Author: | Wojciech Muła |
---|---|
Added on: | 2016-12-22 |
There is an array of 64-bit values, we want to find the first bit set; the array is sparse.
The obvious scalar solution scans whole array. For the first non-zero word it calculates position of the first bit within the word (using the instruction bsf or tzcnt) and returns the appropriate value.
uint64_t scalar_bfs(const uint64_t* data, size_t n) { for (size_t i=0; i < n; i++) { if (data[i]) { return i * 64 + bfs(data[i]); } } return -1; }
The AVX512 solution minimizes number of branches by searching non-zero word in an register. When comparison's result is non-zero, we locate which word of the register it is, and process this word in the same way as the scalar version.
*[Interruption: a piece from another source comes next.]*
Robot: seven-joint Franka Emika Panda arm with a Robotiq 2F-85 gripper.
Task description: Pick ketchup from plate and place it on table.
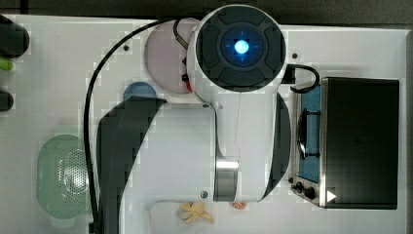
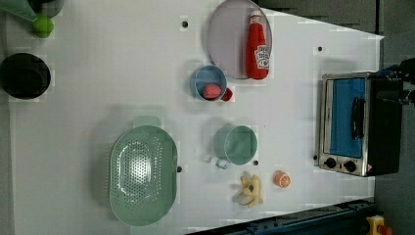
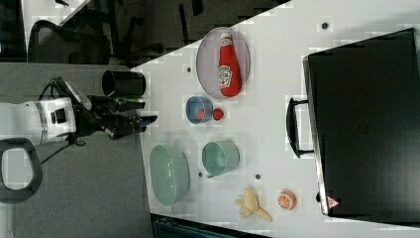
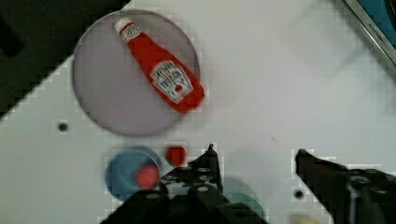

uint64_t avx512f_bfs(const uint64_t* data, size_t n) { const size_t chunks = n / 8; const size_t tail = n % 8; for (size_t i=0; i < chunks; i++) { const __m512i v = _mm512_loadu_si512((const __m512i*)(data + i * 8)); const uint32_t m = _mm512_cmpneq_epi64_mask(v, _mm512_setzero_si512()); if (m) { const size_t index = bfs(m) + 8*i; return index * 64 + bfs(data[index]); } } // process tail // ... return -1; }
A test program was compiled by GCC 5.3.0 and run on Knights Landing processor, model 7210.
The program clears the array of 64-bit words and set the last bit in the last word.
size [64-bit words] | cycles per word | speed-up | |
---|---|---|---|
scalar | AVX512 | ||
8 | 4.88 | 3.25 | 1.50 |
16 | 4.06 | 2.44 | 1.66 |
32 | 3.66 | 1.22 | 3.00 |
64 | 3.25 | 1.02 | 3.19 |
128 | 3.15 | 0.91 | 3.46 |
256 | 3.10 | 0.76 | 4.08 |
512 | 3.05 | 0.69 | 4.42 |
1024 | 3.02 | 0.66 | 4.58 |
Test programs are available on github.